United States District Court, E.D. Wisconsin

May 14, 2018

THOMAS B. KROPP, Petitioner,
v.
STATE OF WISCONSIN, BRAD D. SCHIMEL, and WARDEN BRIAN FOSTER, Respondents.

          ORDER

          J.P. Stadtmueller U.S. District Judge.

         On April 27, 2018, Petitioner Thomas B. Kropp (“Kropp”) filed a petition for a writ of habeas corpus pursuant to 28 U.S.C. § 2254, alleging that his conviction and sentence were imposed in violation of his constitutional rights. (Docket #1). The Court will now turn to screening the petition under Rule 4 of the Rules Governing Section 2254 Proceedings. That Rule authorizes a district court to conduct an initial screening of habeas corpus petitions and to dismiss a petition summarily where “it plainly appears from the face of the petition. . .that the petitioner is not entitled to relief.” The Rule provides the district court the power to dismiss both those petitions that do not state a claim upon which relief may be granted and those petitions that are factually frivolous. See Small v. Endicott, 998 F.2d 411, 414 (7th Cir. 1993). Under Rule 4, the Court analyzes preliminary obstacles to review, such as whether the petitioner has complied with the statute of limitations, exhausted available state remedies, avoided procedural default, and set forth cognizable claims.

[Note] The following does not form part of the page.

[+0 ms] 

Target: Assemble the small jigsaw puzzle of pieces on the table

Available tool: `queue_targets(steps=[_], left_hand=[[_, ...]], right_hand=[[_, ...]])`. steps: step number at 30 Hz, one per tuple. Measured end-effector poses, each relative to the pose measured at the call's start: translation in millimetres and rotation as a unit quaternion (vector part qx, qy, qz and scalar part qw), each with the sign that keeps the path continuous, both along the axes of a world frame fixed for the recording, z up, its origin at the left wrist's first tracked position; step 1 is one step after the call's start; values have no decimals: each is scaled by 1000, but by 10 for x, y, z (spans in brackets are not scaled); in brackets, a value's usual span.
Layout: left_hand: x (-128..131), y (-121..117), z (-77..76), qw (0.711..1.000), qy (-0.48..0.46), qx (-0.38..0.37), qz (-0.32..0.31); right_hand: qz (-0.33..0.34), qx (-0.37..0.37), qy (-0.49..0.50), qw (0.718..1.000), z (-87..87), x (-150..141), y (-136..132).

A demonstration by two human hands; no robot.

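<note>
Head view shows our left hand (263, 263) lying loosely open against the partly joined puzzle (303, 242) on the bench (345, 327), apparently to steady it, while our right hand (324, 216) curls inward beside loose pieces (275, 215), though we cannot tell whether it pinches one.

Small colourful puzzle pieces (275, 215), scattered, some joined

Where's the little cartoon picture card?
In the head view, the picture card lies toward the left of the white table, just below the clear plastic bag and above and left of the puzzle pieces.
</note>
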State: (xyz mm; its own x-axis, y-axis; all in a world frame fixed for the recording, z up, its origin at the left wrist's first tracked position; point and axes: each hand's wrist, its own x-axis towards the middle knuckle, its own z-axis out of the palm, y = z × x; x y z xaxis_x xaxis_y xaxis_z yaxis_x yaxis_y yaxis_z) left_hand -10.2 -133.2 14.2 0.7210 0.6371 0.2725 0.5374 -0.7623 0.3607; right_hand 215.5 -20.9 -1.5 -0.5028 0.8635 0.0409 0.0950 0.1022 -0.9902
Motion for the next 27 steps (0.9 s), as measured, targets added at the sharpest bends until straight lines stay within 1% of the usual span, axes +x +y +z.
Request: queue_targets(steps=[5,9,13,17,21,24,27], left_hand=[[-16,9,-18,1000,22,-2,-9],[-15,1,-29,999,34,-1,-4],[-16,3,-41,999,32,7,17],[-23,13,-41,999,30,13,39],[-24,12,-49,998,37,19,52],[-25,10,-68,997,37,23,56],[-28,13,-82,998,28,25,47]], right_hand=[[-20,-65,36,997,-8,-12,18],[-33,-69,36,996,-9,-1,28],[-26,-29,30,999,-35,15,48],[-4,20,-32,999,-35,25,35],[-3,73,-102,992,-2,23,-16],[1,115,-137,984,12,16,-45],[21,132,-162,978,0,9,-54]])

         In March 2012, Kropp was charged with aggravated battery, in violation of Wis.Stat. § 940.19(5), in Milwaukee County Circuit Court Case No. 2012CF1246. The charge arose from a physical altercation between Kropp and his friend, W.R., who suffered severe injury at Kropp's hands. The jury found Kropp guilty of the charge and he was sentenced to ten years' imprisonment to be followed by five years of extended supervision.

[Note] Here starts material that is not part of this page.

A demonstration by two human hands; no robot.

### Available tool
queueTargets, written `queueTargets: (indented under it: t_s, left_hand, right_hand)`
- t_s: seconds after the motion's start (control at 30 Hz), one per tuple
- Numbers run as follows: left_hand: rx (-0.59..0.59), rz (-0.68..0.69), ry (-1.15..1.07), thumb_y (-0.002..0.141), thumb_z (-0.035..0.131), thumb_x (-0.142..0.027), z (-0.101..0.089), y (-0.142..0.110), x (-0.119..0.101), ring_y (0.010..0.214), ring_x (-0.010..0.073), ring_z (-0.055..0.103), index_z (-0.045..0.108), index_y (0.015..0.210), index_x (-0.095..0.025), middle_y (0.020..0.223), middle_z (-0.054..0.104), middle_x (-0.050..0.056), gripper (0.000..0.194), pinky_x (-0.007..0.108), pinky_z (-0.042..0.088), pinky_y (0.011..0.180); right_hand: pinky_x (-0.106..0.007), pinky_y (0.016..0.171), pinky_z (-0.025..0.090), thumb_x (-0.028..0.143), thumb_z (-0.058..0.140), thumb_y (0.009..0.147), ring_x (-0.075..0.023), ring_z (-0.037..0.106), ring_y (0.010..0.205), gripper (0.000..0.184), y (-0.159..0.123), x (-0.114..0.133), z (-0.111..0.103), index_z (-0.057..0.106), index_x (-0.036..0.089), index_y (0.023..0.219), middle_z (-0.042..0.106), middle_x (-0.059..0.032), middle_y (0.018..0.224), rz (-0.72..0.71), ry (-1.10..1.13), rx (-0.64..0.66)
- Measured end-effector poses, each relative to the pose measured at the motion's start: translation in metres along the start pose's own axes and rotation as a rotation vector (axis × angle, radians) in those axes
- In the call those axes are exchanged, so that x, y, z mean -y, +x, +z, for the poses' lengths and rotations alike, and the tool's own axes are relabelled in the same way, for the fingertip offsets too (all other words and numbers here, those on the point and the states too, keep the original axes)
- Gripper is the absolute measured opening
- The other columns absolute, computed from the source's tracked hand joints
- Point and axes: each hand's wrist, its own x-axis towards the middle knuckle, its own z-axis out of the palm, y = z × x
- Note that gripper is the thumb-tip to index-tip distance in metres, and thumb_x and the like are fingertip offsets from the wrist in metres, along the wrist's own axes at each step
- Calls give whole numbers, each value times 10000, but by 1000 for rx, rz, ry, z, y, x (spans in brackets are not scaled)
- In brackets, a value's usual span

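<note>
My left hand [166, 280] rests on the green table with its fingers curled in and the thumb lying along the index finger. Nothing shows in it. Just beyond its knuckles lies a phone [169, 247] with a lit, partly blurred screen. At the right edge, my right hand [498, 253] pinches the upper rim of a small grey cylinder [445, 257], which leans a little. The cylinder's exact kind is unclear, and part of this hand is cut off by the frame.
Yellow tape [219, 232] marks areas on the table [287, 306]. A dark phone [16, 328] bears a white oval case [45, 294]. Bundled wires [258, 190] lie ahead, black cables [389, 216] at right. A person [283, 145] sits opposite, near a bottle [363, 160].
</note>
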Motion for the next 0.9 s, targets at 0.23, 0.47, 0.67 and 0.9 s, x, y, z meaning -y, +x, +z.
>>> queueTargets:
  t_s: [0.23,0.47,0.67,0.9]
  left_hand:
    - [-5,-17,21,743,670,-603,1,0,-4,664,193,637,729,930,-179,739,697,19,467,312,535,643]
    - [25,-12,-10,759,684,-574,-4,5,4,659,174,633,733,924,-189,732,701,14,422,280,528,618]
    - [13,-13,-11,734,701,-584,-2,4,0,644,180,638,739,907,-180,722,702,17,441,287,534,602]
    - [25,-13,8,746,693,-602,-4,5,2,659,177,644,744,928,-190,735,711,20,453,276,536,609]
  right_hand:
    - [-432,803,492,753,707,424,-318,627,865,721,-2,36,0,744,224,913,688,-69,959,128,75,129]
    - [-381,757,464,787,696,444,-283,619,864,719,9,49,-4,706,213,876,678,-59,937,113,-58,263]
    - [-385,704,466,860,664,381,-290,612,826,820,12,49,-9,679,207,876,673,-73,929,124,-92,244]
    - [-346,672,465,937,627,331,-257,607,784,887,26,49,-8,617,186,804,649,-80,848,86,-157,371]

         The judgment of conviction was issued on April 19, 2013. Kropp filed a notice of intent to pursue post-conviction relief on April 26. The motion for post-conviction relief was not actually filed until May 29, 2014. In it, Kropp raised allegations of ineffective assistance of trial counsel. The motion was denied in the trial court on August 11, 2014 without a hearing pursuant to State v. Machner, 205 N.W.2d 905 (Wis. 1979). Kropp appealed, and the Wisconsin Court of Appeals summarily reversed on November 6, 2015. directing the trial court to hold a Machner hearing on Kropp's ineffective-assistance claims. State v. Kropp, 2014AP2070-CR, 2015 WL 13135147, at *2 (Wis. Ct. App. Nov. 6, 2015).

         The trial court held the required hearing and again denied Kropp's motion for post-conviction relief. That decision was issued on April 28, 2016. Kropp appealed a second time. The Wisconsin Court of Appeals affirmed the denial of post-conviction relief in an order dated October 31, 2017. State v. Kropp, 905 N.W.2d 843, 2017 WL 5037002 (Wis. Ct. App. Oct. 31, 2017). The Wisconsin Supreme Court denied Kropp's petition for discretionary review on March 13, 2018. State v. Kropp, 380 Wis.2d 351 (Wis. 2018).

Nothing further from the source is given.